I've never stolen anything in my life.
Mom Lynn had admired some blue hand-crafted earrings when she and Jen had gone to a craft fair. Charlotte hadn't joined them; she said that it sounded old-lady-knit-ball boring. Jen had returned to the booth an hour later and purchased the earrings.
Then I put the receipt under my jewelry case. Even penciled the words, Mom's gift, on the back. More habit than anything else. Can't return them. But I did pay and have the empty wallet to prove it!
Her gift cost a chunk of what she had earned as a part-time waitress in a diner that served enough fried food to make her smell like onion rings for hours after her shift. Her tuition had been paid for the current term. She figured she would earn her degree in ten years or so, if she was lucky.

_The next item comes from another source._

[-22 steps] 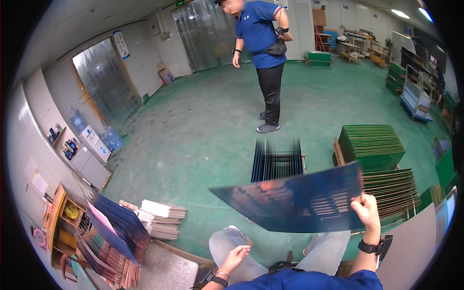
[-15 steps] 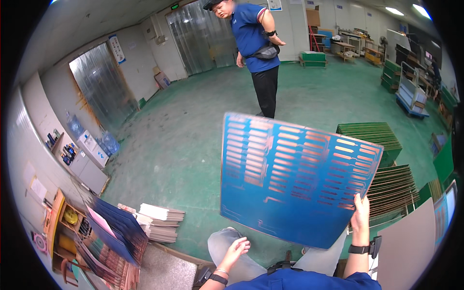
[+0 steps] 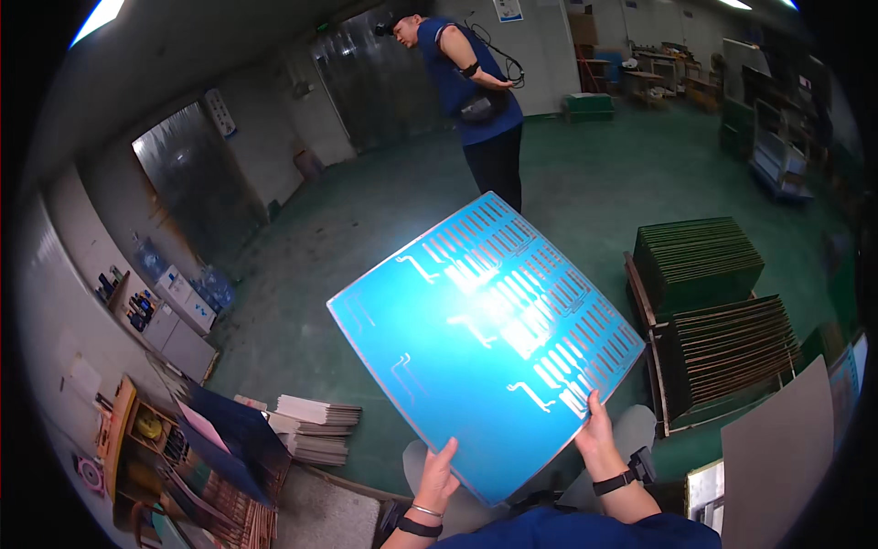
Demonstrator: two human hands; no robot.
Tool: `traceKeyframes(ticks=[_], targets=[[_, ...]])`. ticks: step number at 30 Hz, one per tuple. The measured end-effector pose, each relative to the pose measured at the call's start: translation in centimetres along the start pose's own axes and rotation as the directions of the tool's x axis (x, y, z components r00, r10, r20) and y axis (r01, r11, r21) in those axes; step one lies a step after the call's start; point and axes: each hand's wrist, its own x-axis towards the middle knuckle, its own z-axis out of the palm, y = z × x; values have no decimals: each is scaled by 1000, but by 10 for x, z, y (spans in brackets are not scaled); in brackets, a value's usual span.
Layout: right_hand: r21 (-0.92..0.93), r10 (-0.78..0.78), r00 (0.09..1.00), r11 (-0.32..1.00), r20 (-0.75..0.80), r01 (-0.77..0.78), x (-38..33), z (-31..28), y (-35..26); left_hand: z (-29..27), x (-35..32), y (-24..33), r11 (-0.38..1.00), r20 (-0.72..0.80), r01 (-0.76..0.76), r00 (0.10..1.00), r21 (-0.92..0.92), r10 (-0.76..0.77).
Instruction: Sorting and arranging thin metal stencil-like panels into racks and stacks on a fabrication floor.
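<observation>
I hold a large blue panel [image 3: 476,339] with rows of slots tilted up in front of me; a bright light glares off its middle. My left hand [image 3: 439,476] grips its lower left edge. My right hand [image 3: 599,435], with a dark watch on the wrist, grips its lower right edge. My knees show below the panel.
A person in a blue shirt [image 3: 476,91] stands on the green floor beyond the panel. Stacks of green and brown panels [image 3: 722,311] sit on a pallet at the right. White sheet stacks [image 3: 315,425] and leaning dark panels [image 3: 229,439] lie at the left. A grey board [image 3: 786,457] stands at lower right.
The panel has tipped from nearly edge-on to face me, and my left hand has come up from my knee to grip its lower edge. The standing person has shifted.
</observation>
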Motion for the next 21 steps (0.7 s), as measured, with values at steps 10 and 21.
traceKeyframes(ticks=[10, 21], targets=[[-50, 41, 997, 998, 63, -38, -5, 1, -95, -51, -9, 48, 993, -80, -111, 990, 36, 113], [-628, 300, 951, 755, 73, -190, -10, -46, -108, -46, 2, 77, 984, 17, 62, 998, 165, -65]])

She hoped to pick up extra shifts to make up for the economic dent. Thirty dollars may not be much for someone with an established career, but it was for an everyday college student who depended upon the tips of patrons who defined a tip as the point on a pen.
Since graduation wasn't going to happen for a while Jen hadn't decided on a major yet. She was still taking core courses. All she knew was that she wasn't going to turn out like her real mother, in jail again for some kind of fraud, or was it drug trafficking this time? Jen had never called any place home as a young child. She remembered the third floor of an abandoned building, an apartment that also housed roaches feeding on bedbugs, and the corner of a barn.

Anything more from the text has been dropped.